Disclaimer: I've yet got any sufficient idea what this package is doing to be offering any kind of informed opinion here.

But and nevertheless. My one thought would be to be careful doing this. It is surprisingly easy to coerce complex lists (of lists of lists) into simple (-looking) data frame columns, but this comes at the single and very important expense of computational efficiency. These only look simple because of the default print method, which compacts those list items (and/or equivalent for tibble objects). However, any operations on those columns have to unpack the (potentially nested) lists, and that is still a very inefficient operation. This is what makes lots of sf operations quite slow, and is the reason why sf needed and now has a wealth of carefully hand-crafted geometric operations. These are all done in C++, in which this kind of unpacking, dissembling, re-assemling is reasonably efficient, but in R it remains strikingly inefficient.

Jim Hester gave a great talk about his glue package at useR, half of which was about efficiency and the ease of sticking glue operations in any pipeline.

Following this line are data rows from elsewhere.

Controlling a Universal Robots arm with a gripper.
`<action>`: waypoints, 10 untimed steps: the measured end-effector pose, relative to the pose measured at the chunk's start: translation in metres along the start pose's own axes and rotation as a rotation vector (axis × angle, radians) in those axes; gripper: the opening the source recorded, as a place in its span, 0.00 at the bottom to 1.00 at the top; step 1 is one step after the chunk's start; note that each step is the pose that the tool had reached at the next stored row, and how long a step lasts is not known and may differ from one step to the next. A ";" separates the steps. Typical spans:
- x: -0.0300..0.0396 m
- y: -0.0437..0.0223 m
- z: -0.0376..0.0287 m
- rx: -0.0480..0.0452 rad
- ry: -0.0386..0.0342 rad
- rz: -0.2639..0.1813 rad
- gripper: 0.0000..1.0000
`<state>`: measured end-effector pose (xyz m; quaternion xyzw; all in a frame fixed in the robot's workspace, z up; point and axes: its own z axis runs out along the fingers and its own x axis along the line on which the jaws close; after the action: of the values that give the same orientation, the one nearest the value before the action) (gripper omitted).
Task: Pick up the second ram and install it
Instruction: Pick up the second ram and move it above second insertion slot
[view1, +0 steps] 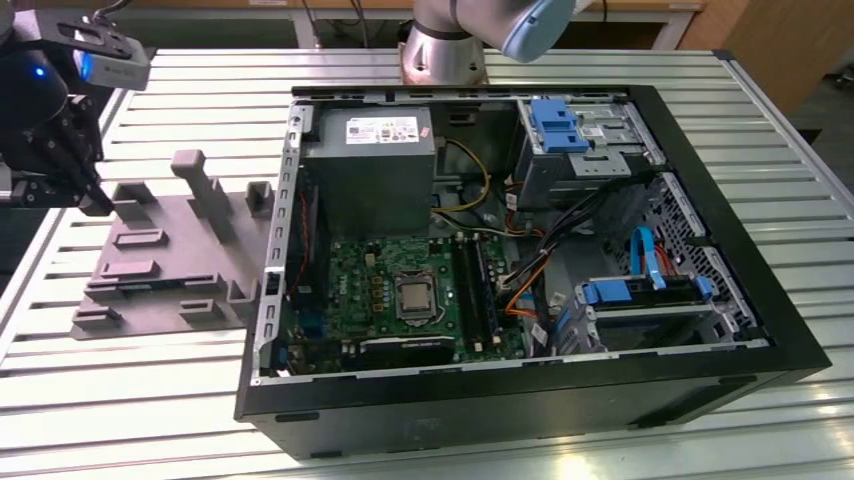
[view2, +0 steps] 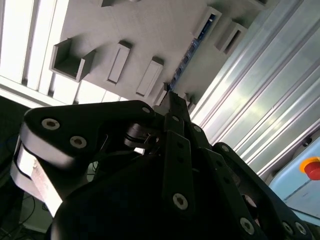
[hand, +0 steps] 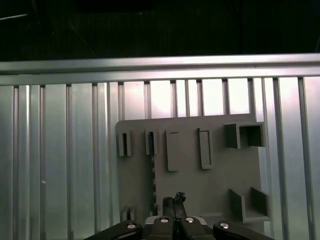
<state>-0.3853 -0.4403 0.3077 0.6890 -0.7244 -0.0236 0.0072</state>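
**Gripper over the parts tray, second ram not yet lifted.** I use the grey slotted tray (view1: 160, 270) as the landmark.

- **Gripper.** In the exterior view the gripper (view1: 91, 205) hangs above the tray edge farthest from the open computer case (view1: 534, 400). In both wrist views the gripper (view2: 171, 97) (hand: 175, 199) has its 2 fingers pressed together, with nothing that I can see between them.
- **Second ram.** The second ram (view2: 192, 50) stands on edge in a narrow slot of the tray (view2: 150, 30). It lies just beside the fingertips' line rather than under it, and it shows as a thin dark strip (hand: 152, 170) in the first wrist view.
- **Hazard, as I judge it.** Lowered with the fingers pressed together, the tips could strike the stick's top edge or a tray wall. With the sideways offset uncorrected, a pinch could catch 1 corner and tilt the stick in its slot.
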 end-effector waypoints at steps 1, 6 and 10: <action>0.0001 0.0000 0.0005 -0.0001 0.0000 0.000 0.11; 0.0003 -0.0001 0.0033 0.0000 0.0000 0.000 0.11; 0.0005 -0.0003 0.0060 0.0000 0.0000 0.000 0.11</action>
<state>-0.3853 -0.4406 0.3017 0.6891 -0.7243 -0.0236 0.0072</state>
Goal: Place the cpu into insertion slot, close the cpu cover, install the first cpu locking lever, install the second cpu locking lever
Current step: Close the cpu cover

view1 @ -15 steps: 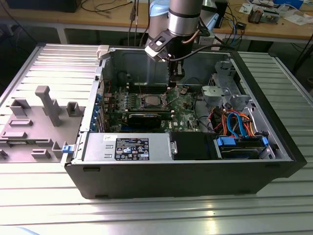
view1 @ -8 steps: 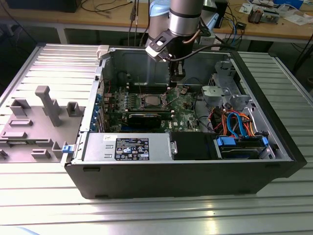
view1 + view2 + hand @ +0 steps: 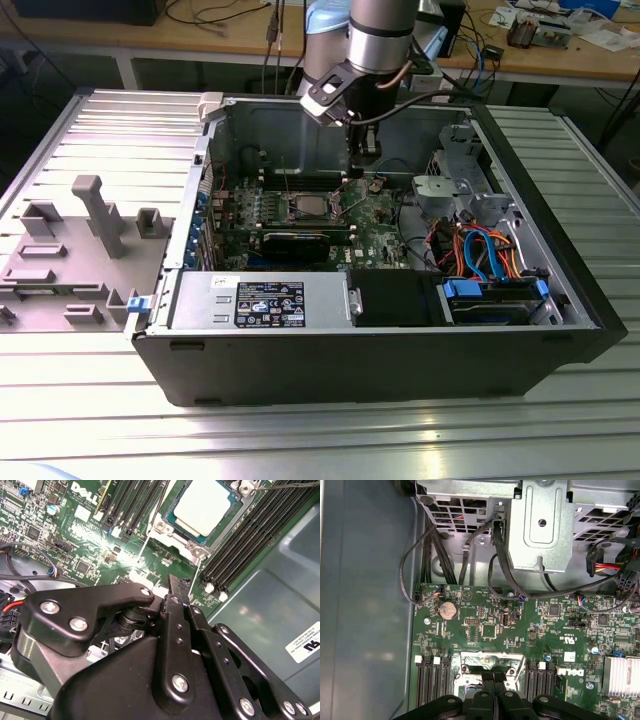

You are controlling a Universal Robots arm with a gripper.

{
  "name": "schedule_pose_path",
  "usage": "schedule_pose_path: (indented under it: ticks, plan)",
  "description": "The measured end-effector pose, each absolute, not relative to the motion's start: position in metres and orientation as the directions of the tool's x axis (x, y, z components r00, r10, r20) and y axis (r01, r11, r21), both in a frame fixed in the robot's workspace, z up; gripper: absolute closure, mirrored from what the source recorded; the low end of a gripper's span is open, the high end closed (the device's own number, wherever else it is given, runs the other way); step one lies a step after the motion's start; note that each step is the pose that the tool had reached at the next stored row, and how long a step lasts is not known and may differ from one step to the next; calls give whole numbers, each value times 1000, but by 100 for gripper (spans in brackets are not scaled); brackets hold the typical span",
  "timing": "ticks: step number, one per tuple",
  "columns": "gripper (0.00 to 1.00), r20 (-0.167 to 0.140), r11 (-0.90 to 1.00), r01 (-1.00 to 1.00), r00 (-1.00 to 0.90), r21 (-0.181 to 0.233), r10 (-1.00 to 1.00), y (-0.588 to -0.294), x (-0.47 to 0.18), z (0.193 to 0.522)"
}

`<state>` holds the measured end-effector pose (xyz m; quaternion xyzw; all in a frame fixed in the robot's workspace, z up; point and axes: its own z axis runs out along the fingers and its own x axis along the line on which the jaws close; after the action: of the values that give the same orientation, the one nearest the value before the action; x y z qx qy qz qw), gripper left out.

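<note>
1. Inside an open computer case (image 3: 350, 345) on the ridged tabletop (image 3: 300, 445), my tool (image 3: 365, 158) hangs over the green circuit board (image 3: 385, 228). It sits near the centre of the exterior view, just to that view's right of the insertion slot (image 3: 290, 212).
2. In both wrist views the tool (image 3: 493, 676) has its fingertips pressed together, and I can see nothing pinched between them.
3. In the second wrist view the cpu (image 3: 205, 505) lies flat in the insertion slot with its pale silver-grey face up, between two banks of long black memory slots (image 3: 250, 547).
4. The thin silvery cpu cover (image 3: 227, 527) frames the chip's edges. I cannot tell from these pictures whether it is latched down.
5. I judge the cpu to be light, thin and rigid, with a slick metal face and a fragile contact side underneath. The safe hold is across two opposite edges, kept level, with no pressure on the centre and no sliding across the socket.
6. The cover looks like stiff, light sheet metal. I would move it by pushing on the solid frame border, never through the cut-out onto the chip.
</note>
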<state>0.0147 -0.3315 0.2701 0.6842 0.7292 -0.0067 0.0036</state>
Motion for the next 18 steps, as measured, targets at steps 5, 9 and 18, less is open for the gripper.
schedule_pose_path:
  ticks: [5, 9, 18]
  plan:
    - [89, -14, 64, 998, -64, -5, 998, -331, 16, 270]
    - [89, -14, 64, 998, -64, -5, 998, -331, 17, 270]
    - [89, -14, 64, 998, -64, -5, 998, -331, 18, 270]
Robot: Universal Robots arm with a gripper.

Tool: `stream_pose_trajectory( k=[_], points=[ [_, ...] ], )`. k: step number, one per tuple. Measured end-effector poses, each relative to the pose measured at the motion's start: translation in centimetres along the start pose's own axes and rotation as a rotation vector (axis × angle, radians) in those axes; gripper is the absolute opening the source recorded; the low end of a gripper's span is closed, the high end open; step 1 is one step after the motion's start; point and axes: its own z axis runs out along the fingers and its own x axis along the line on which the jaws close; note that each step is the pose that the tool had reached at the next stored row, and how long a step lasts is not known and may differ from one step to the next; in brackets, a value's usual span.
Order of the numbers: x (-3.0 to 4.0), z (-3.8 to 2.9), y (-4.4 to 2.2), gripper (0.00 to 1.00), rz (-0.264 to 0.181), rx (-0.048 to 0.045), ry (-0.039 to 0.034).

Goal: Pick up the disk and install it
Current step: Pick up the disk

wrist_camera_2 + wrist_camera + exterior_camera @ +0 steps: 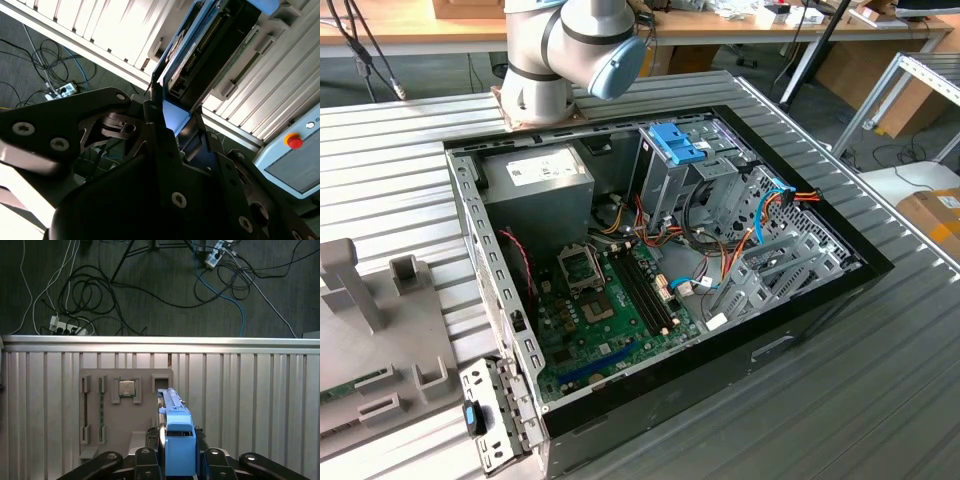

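My gripper [178, 462] is shut on the disk [176, 440], whose bright blue end tab and rail stand edge-on between the dark fingers [147, 460]. In the second wrist view the disk [210, 40] is a dark flat drive with blue side rails, reaching out from the gripper [175, 120] above the ribbed metal table. It hangs over the grey fixture plate [95, 405] at the table's edge, lifted clear of it.
The open computer case [820, 300] lies on the ribbed table, with a metal drive cage [720, 175] and a light-blue latch plate [675, 143] at its far side. The fixture plate carries a processor chip [126, 388]. Cables [100, 285] lie on the floor beyond the table.
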Motion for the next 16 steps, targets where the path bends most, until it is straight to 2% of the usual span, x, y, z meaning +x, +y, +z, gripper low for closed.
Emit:
stream_pose_trajectory(
  k=[4, 10, 16],
  points=[
    [-0.01, -0.3, 0.0, 0.36, 0.0, 0.0001, 0.0],
    [-0.07, -1.89, -0.01, 0.36, 0.0, -0.0001, 0.0001],
    [-0.07, -1.97, -0.01, 0.36, 0.0, 0.0, 0.0]
  ],
)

We should definitely have the same mindset here, and giving users the impression that columns are neat and simple when in reality they are actually nested lists is generally highly inefficient. Probable appropriate summary here would be standard tidyverse evangelism. Each column is one variable; each row one observation. Very easy to achieve optimal computational efficiency in that case.

Robinlovelace commented 5 years ago

Computational efficiency is not really a concern because ical files tend to be tiny. And if we were to want to optimise it having found some large ical files, e.g. due to huge ical files spewed by gtfs feeds, then we should do that after the functionality is there, according to this quote from Donald Knuth:

“premature optimization is the root of all evil (or at least most of it) in programming” (Knuth 1974).

Robinlovelace commented 5 years ago

But any suggestions on how to get the functionality working v. welcome. Thinking one line per event to coincide with the default output of ic_list().

Robinlovelace commented 5 years ago

But definitely in favour of making our data 'tidy' as defined as data frames in which:

Each variable forms a column.

Each observation forms a row.

Each type of observational unit forms a table.

Source: https://cran.r-project.org/web/packages/tidyr/vignettes/tidy-data.html

Robinlovelace commented 5 years ago

Starting with events as rows it would be hard not to follow this definition - eminently sensible to consider though and any other thoughts v. welcome.